[GIVEN DATA]
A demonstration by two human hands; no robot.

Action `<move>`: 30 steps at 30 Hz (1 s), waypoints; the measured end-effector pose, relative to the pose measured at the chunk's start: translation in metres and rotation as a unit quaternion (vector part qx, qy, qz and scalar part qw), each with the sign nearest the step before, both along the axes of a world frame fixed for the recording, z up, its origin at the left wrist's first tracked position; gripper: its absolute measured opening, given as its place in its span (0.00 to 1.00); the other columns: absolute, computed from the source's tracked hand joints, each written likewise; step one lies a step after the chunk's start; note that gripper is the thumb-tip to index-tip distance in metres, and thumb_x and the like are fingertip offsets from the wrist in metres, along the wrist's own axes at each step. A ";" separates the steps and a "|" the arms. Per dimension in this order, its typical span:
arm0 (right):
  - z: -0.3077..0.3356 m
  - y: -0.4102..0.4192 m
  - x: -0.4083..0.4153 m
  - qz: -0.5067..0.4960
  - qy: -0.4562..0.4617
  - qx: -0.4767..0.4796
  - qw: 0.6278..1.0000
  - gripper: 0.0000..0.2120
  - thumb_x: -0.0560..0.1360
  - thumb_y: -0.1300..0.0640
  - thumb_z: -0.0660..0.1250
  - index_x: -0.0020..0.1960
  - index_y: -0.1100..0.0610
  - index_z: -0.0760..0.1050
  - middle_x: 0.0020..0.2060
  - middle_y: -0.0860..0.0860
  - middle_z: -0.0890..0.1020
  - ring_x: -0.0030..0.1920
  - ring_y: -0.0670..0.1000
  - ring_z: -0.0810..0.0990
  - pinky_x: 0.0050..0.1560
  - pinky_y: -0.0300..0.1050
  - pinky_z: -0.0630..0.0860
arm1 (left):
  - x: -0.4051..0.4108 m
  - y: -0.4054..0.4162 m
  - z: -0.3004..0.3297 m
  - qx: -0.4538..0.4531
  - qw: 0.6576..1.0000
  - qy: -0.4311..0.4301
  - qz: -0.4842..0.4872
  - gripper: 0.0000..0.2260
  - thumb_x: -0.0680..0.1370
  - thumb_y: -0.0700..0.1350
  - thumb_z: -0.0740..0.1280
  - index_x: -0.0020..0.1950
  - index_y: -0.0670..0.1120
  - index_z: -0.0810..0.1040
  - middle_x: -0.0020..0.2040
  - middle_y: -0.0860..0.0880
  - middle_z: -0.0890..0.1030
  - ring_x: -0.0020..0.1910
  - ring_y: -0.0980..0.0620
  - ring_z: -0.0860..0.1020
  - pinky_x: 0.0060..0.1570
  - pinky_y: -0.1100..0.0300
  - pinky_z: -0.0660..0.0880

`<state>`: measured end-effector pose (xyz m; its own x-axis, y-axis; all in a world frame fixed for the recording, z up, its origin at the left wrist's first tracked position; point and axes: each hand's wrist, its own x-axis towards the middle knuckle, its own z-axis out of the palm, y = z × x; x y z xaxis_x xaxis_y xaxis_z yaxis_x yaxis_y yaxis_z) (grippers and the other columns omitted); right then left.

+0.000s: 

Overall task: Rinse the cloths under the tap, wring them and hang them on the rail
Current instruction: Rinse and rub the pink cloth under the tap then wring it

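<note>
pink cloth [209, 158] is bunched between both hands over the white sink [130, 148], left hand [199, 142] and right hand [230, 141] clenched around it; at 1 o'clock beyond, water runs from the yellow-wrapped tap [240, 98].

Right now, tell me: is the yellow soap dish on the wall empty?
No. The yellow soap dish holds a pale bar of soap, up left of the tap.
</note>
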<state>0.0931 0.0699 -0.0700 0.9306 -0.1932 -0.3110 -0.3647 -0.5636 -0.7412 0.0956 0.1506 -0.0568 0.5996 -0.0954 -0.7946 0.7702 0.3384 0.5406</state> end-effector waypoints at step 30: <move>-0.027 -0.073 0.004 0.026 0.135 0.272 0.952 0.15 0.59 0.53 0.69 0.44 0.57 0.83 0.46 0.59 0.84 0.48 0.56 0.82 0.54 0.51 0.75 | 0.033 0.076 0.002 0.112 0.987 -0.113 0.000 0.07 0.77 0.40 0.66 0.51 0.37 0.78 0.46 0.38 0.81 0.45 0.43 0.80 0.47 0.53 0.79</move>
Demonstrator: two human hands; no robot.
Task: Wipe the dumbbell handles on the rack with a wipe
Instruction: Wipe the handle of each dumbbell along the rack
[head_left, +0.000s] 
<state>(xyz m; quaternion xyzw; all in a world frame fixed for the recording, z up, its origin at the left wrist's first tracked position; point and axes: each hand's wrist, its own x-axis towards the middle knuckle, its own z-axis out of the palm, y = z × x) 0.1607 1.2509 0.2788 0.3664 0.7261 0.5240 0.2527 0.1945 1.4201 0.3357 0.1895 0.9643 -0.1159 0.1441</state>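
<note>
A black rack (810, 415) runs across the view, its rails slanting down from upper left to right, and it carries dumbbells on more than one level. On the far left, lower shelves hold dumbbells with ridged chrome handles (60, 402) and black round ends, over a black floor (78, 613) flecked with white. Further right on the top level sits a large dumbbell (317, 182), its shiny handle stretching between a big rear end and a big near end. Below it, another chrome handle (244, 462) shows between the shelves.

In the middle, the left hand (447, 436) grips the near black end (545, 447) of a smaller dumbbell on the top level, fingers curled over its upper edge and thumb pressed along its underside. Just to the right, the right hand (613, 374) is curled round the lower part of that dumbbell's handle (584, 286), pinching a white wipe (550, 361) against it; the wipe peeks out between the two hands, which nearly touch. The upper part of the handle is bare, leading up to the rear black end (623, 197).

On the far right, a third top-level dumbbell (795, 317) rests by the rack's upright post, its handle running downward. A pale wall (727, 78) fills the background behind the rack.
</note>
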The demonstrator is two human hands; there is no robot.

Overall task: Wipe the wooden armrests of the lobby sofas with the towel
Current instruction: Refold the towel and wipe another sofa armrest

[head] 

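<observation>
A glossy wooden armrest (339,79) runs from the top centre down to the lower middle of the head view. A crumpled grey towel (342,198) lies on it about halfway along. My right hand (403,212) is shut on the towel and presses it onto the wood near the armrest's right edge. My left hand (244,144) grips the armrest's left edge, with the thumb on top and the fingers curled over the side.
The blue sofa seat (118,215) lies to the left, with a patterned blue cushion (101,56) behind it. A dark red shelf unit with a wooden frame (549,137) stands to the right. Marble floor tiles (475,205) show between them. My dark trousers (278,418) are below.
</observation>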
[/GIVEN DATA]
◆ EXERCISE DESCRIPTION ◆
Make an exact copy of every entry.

◆ WRITTEN ANSWER ◆
A demonstration by two human hands; no robot.

Action `<move>`: 30 steps at 30 Hz (1 s), waypoints; the measured end-effector pose, relative to the pose measured at the chunk's start: translation in metres and rotation as a unit quaternion (vector part qx, qy, qz and scalar part qw), each with the sign nearest the step before, both along the axes of a world frame fixed for the recording, z up, its origin at the left wrist's first tracked position; gripper: its absolute measured opening, given as its place in its span (0.00 to 1.00); the other columns: absolute, computed from the source's tracked hand joints, each written likewise; step one lies a step after the chunk's start; note that gripper is the thumb-tip to index-tip distance in metres, and thumb_x and the like are fingertip offsets from the wrist in metres, along the wrist's own axes at each step. A ";" separates the steps and a "|" the arms. Per dimension in this order, its typical span:
arm0 (right):
  - z: -0.3077..0.3356 m
  - y: -0.4102..0.4192 m
  - x: -0.4083..0.4153 m
  - qz: -0.5067..0.4960
  - qy: -0.4562..0.4617
  - qx: -0.4767..0.4796
  - qw: 0.6278..1.0000
  - gripper: 0.0000..0.2120
  - thumb_x: -0.0560..0.1360
  - thumb_y: -0.1300..0.0640
  - thumb_z: -0.0660..0.1250
  - index_x: -0.0020..0.1960
  - index_y: -0.1100..0.0610
  - index_z: -0.0760..0.1050
  - middle_x: 0.0020..0.2060
  - middle_y: -0.0860..0.0860
  - middle_z: -0.0890..0.1020
  - ring_x: -0.0030..0.1920
  - ring_y: -0.0670..0.1000
  - ring_z: -0.0810..0.0990
  - pinky_x: 0.0050..0.1560
  - pinky_y: -0.0300..0.1050
  - pinky_z: -0.0630..0.0860
arm1 (left):
  - x: -0.4051..0.4108 m
  - y: -0.4054..0.4162 m
  - z: -0.3004..0.3297 m
  - qx: -0.4538..0.4531
  - qw: 0.6576..1.0000
  - qy: -0.4311..0.4301
  - qz: -0.4842..0.4872
  - gripper: 0.0000..0.2260
  - thumb_x: -0.0680..0.1370
  - thumb_y: -0.0700..0.1350
  - thumb_z: -0.0740..0.1280
  - index_x: -0.0020..0.1950
  - index_y: -0.0670..0.1120
  - index_z: -0.0810..0.1040
  - middle_x: -0.0020..0.2040
  - middle_y: -0.0860..0.0880
  - middle_z: -0.0890..0.1030
  - ring_x: -0.0020..0.1910
  - ring_y: -0.0980..0.0620
  - ring_z: -0.0860..0.1020
  - pinky_x: 0.0060..0.1570
  - pinky_y: -0.1100..0.0300
  - pinky_z: -0.0660..0.0880

`<state>`: measured end-effector pose (xyz m; its own x-axis, y-axis; all in a world frame fixed for the recording, z up, its origin at the left wrist's first tracked position; point and axes: each hand's wrist, its own x-axis towards the middle knuckle, its own z-axis out of the palm, y = z × x; x y z xaxis_x xaxis_y xaxis_z yaxis_x yaxis_y yaxis_z) (grippers and the other columns omitted); right then left.

+0.000s: 

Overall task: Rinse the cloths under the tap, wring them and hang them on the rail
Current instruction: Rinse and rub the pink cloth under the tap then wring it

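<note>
pink cloth [209, 158] is bunched between both hands over the white sink [130, 148], left hand [199, 142] and right hand [230, 141] clenched around it; at 1 o'clock beyond, water runs from the yellow-wrapped tap [240, 98].

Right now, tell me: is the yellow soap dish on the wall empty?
No. The yellow soap dish holds a pale bar of soap, up left of the tap.
</note>
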<state>0.0931 0.0699 -0.0700 0.9306 -0.1932 -0.3110 -0.3647 -0.5636 -0.7412 0.0956 0.1506 -0.0568 0.5996 -0.0954 -0.7946 0.7702 0.3384 0.5406</state> end-effector waypoints at step 30: <move>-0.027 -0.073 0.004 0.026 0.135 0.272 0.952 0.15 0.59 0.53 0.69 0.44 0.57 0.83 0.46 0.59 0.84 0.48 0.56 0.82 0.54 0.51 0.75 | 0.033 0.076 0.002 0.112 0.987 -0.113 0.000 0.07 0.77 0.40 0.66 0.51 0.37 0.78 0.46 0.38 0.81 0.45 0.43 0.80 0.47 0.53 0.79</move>
Demonstrator: two human hands; no robot.
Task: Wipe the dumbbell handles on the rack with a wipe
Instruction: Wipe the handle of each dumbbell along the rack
[head_left, +0.000s] 
<state>(xyz m; quaternion xyzw; all in a world frame fixed for the recording, z up, its origin at the left wrist's first tracked position; point and axes: each hand's wrist, its own x-axis towards the middle knuckle, its own z-axis out of the palm, y = z × x) 0.1607 1.2509 0.2788 0.3664 0.7261 0.5240 0.2527 0.1945 1.4201 0.3357 0.1895 0.9643 -0.1159 0.1441</state>
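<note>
A black rack (810, 415) runs across the view, its rails slanting down from upper left to right, and it carries dumbbells on more than one level. On the far left, lower shelves hold dumbbells with ridged chrome handles (60, 402) and black round ends, over a black floor (78, 613) flecked with white. Further right on the top level sits a large dumbbell (317, 182), its shiny handle stretching between a big rear end and a big near end. Below it, another chrome handle (244, 462) shows between the shelves.

In the middle, the left hand (447, 436) grips the near black end (545, 447) of a smaller dumbbell on the top level, fingers curled over its upper edge and thumb pressed along its underside. Just to the right, the right hand (613, 374) is curled round the lower part of that dumbbell's handle (584, 286), pinching a white wipe (550, 361) against it; the wipe peeks out between the two hands, which nearly touch. The upper part of the handle is bare, leading up to the rear black end (623, 197).

On the far right, a third top-level dumbbell (795, 317) rests by the rack's upright post, its handle running downward. A pale wall (727, 78) fills the background behind the rack.
</note>
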The demonstrator is two human hands; there is no robot.

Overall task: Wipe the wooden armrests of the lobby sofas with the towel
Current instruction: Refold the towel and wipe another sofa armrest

[head] 

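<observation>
A glossy wooden armrest (339,79) runs from the top centre down to the lower middle of the head view. A crumpled grey towel (342,198) lies on it about halfway along. My right hand (403,212) is shut on the towel and presses it onto the wood near the armrest's right edge. My left hand (244,144) grips the armrest's left edge, with the thumb on top and the fingers curled over the side.
The blue sofa seat (118,215) lies to the left, with a patterned blue cushion (101,56) behind it. A dark red shelf unit with a wooden frame (549,137) stands to the right. Marble floor tiles (475,205) show between them. My dark trousers (278,418) are below.
</observation>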

The given output is complete.